Assigned task:
Each line from the one that has "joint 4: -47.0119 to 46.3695" through the final line of the listing is to be written out exactly, and no other line is.

'''

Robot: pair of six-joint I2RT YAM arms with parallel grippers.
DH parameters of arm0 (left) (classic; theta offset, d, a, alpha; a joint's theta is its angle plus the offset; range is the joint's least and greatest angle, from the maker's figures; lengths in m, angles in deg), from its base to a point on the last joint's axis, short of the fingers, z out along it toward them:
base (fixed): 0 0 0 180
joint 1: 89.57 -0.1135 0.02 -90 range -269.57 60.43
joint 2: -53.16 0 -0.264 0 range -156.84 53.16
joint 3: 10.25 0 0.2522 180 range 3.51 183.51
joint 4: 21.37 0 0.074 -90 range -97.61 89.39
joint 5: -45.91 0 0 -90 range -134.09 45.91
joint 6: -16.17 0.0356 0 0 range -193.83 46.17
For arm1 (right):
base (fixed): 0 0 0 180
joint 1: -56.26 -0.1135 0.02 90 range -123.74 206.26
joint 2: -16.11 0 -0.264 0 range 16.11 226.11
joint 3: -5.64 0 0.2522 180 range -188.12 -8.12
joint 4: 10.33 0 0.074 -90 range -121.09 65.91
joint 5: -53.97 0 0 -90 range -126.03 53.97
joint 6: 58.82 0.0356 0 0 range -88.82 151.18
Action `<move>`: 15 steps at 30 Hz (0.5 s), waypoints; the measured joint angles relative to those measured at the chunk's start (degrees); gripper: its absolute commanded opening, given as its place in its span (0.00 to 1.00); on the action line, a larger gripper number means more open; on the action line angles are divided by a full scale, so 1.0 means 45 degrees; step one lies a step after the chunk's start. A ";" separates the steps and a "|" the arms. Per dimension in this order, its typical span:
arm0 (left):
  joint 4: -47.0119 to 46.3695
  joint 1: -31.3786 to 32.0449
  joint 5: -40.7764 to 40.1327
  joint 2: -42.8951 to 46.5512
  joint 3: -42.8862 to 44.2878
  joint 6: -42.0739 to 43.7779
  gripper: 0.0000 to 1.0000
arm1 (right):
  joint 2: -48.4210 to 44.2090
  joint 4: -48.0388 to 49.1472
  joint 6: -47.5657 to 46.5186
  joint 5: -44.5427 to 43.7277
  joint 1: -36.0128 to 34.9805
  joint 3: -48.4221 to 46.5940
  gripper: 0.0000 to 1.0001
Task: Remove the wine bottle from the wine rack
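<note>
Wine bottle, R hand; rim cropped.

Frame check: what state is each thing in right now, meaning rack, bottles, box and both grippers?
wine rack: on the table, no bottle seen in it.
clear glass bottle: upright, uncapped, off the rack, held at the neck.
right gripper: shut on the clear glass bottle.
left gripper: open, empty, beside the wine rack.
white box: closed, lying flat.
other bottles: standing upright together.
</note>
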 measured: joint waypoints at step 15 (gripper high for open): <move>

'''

Exercise result:
  joint 4: -47.0119 to 46.3695
  joint 1: -31.3786 to 32.0449
  joint 5: -40.7764 to 40.1327
  joint 2: -42.8951 to 46.5512
  joint 3: -42.8862 to 44.2878
  joint 6: -42.0739 to 43.7779
  gripper: 0.0000 to 1.0000
arm1 (right):
  joint 2: -48.4210 to 44.2090
  joint 4: -48.0388 to 49.1472
  joint 6: -47.5657 to 46.5186
  joint 5: -44.5427 to 43.7277
  joint 1: -36.0128 to 34.9805
  joint 3: -48.4221 to 46.5940
  gripper: 0.0000 to 1.0001
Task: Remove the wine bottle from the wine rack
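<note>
Wine bottle, R hand; rim cropped.

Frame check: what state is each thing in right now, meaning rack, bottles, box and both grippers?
wine rack: on the table, no bottle seen in it.
clear glass bottle: upright, uncapped, off the rack, held at the neck.
right gripper: shut on the clear glass bottle.
left gripper: open, empty, beside the wine rack.
white box: closed, lying flat.
other bottles: standing upright together.
</note>
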 measured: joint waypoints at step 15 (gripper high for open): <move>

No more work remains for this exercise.